The panellists who participated in the AI: A Game Changer for Financial Services? discussion during OSC Dialogue 2017 focused on the emergence of AI as potential force for both good and evil within the financial services sector. Specifically, in the initial stages, AI was largely being used to help companies detect possible fraud among clients, but the technology’s capability is rapidly changing and becoming more powerful.
Notably, during the past 18 months, AI technology has evolved from the relatively primitive stage at which it had to be trained to analyze a set of data to now have the ability to train itself to analyze data in real-time, according to Erin Kelly, president and CEO of Ottawa-based Advanced Symbolics Inc. Such a development could allow regulators to identify improper short-selling behaviour almost immediately, for example. At the same time, this self-training capability avoids the problem of injecting bias into the AI and it helps guard against novel bad behaviour.
Yet, as the technology grows more powerful, it also has greater potential to be used to exploit consumers. Doug Steiner, a financial services sector veteran who now heads a Toronto-based startup, Evree Corp., points out that one of the first uses of AI in financial markets was to allow professional traders to trade against uninformed retail investors — identifying clients who routinely lost money trading and automatically taking the other side of their trades.
Now, financial services firms are using client data to distinguish their financially savvy clients from their less sophisticated clients and then sell high-margin products to the ones who don’t know any better, he says. For example, Steiner notes that there are five million Canadians paying high rates of monthly credit card interest and yet 20% of those have savings at the same bank.
“There is no bank in this country that will use artificial intelligence, or any intelligence, to tell you pay off that card with your savings,” he says.
Indeed, Steiner notes that, currently, the data on consumer financial behaviour is largely in the hands of banks that have no incentive to help people become smarter with their money. His new company is trying to take the behavioural data that financial services institutions are collecting on their clients, and using to sell them products, and give those data back to clients in ways that will enable them to make smarter financial decisions.
“We have to teach people how to become investors, and the only way to do that is to get people to spend less and save more money,” he says.

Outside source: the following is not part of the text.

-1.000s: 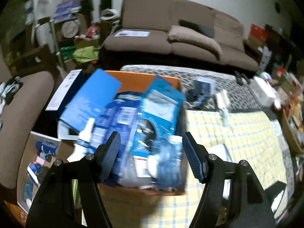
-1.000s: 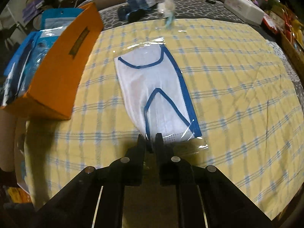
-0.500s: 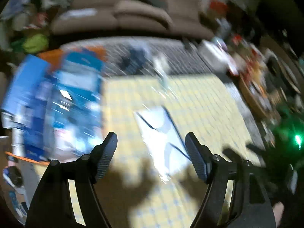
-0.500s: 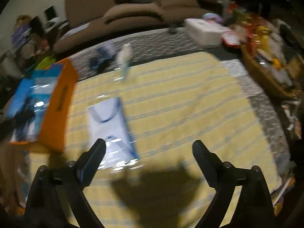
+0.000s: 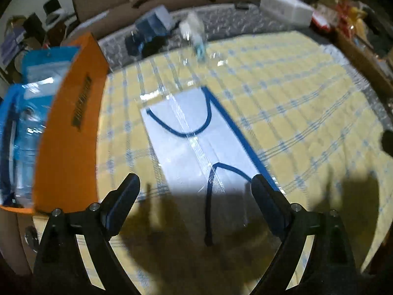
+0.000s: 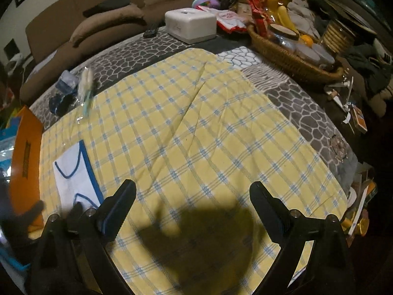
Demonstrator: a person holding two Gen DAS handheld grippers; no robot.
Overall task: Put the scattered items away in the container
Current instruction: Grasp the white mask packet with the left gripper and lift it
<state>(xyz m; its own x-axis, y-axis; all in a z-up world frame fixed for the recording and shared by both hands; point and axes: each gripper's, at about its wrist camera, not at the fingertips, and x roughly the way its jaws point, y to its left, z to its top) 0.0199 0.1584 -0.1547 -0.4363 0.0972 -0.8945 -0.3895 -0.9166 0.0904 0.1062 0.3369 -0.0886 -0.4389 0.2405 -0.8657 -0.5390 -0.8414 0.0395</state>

Kelly points out that data, which reveals consumers’ financial habits and intentions, is now being collected from their online activity as well, and that people need to understand how companies are using their information.
“If you’re going to be posting things on social media, know that AIs are going to be reading it,” she says. “We have to educate our kids on how to be personally responsible, and not to be expecting that other people are going to be looking out for your best interest, because no one is going to care about your best interest more than you will.”
Although Kelly stresses the importance of self education and responsibility, another panellist, Janet Bannister, general partner with Montreal-based venture capital firm, Real Ventures, expresses some hope that companies will increasingly use their data on consumers and AI to help their clients rather than exploiting them — if only because it’s in the firm’s self interest.
There are firms that are starting to recognize that their long-term survival is likely dependent on their willingness to look out for the best interests of their customers, she notes, even if that means sacrificing short-term revenue.
Jake Tyler, co-founder and CEO of Vancouver’s Finn.ai, echoed that sentiment, adding that financial services firms that aren’t putting clients first will ultimately find themselves at risk.
“If you’re a bank, and you have someone else acting as that ‘trusted personal financial advisor,’ the bank is in big trouble there, because the bank is now just a utility service,” he says. “So, if you’re a bank, I would be pushing as much as possible to be that trusted advisor.”
Financial services firms have to ensure that they can be trusted by clients to serve their best interests, Tyler says, otherwise, “There’s fundamentally a huge amount of value at risk there.”